All lines below must be repeated exactly, with the pictures omitted.

Segment Start: SUPPLIED MATERIAL

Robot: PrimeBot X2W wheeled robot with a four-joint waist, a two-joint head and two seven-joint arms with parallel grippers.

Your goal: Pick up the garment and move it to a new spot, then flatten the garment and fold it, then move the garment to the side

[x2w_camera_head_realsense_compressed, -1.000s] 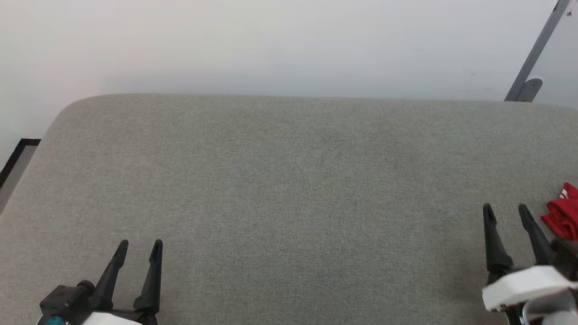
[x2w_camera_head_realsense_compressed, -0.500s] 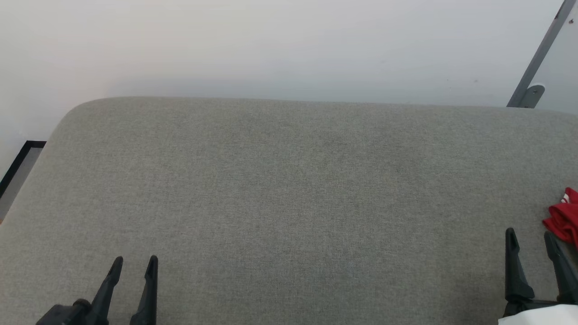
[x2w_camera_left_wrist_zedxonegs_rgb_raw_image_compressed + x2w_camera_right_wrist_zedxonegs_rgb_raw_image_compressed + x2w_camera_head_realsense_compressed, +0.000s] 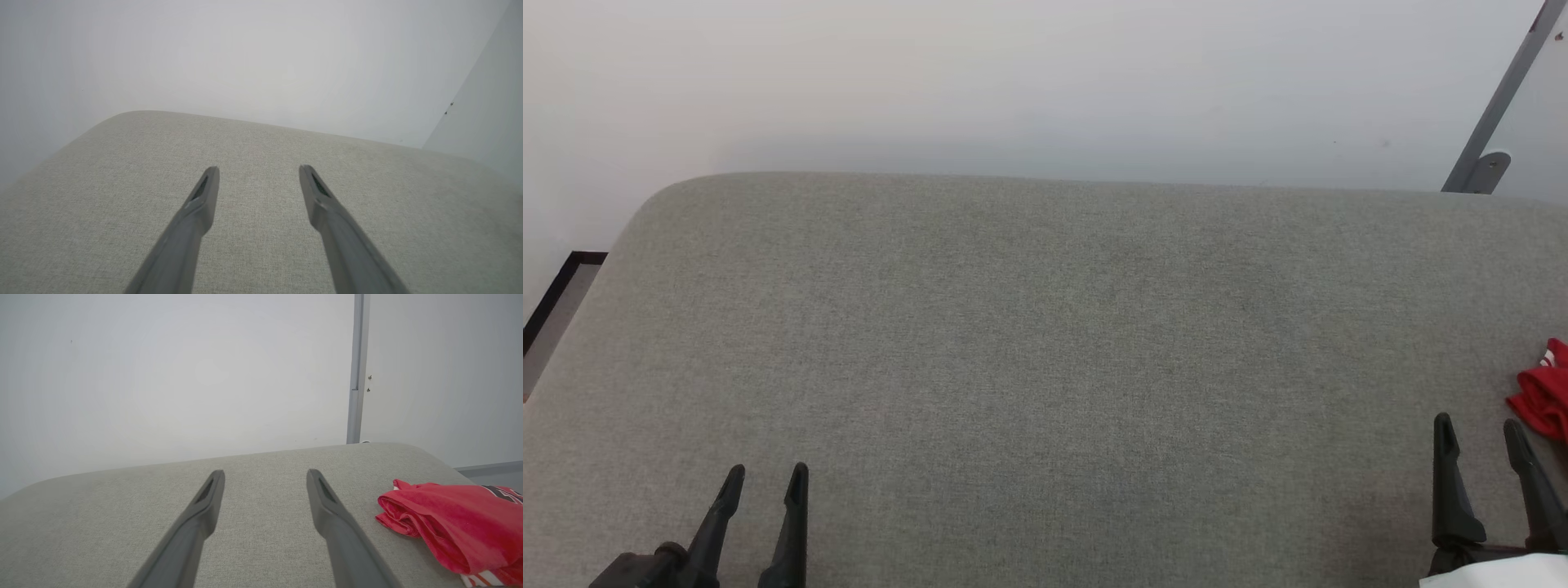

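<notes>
Though rumpled, garment [image 3: 449, 522] on grey upholstery [image 3: 1045, 327].

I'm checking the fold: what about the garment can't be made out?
Head view: the garment is cut by the right edge; a red corner is visible.
Right wrist view: it runs off the right and bottom edges, so its full outline is unknown.
Its lettering is clipped by the right edge, unreadable.
</notes>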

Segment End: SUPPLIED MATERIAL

*SOLUTION TO THE PROBLEM*:
Robot: PrimeBot X2W wheeled robot with a four-joint waist, a two-joint head and two seven-joint arms with parallel grippers.

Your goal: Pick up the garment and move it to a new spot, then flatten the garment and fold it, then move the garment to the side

[x2w_camera_head_realsense_compressed, -1.000s] 
[x2w_camera_head_realsense_compressed, -0.500s] 
[x2w_camera_left_wrist_zedxonegs_rgb_raw_image_compressed + x2w_camera_right_wrist_zedxonegs_rgb_raw_image_compressed + x2w_camera_head_realsense_compressed, +0.000s] 

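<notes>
Though rumpled, garment [image 3: 449, 522] on grey upholstery [image 3: 1045, 327].

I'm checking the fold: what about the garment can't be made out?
Head view: the garment is cut by the right edge; a red corner is visible.
Right wrist view: it runs off the right and bottom edges, so its full outline is unknown.
Its lettering is clipped by the right edge, unreadable.
</notes>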

The output contains the complete answer to the exercise.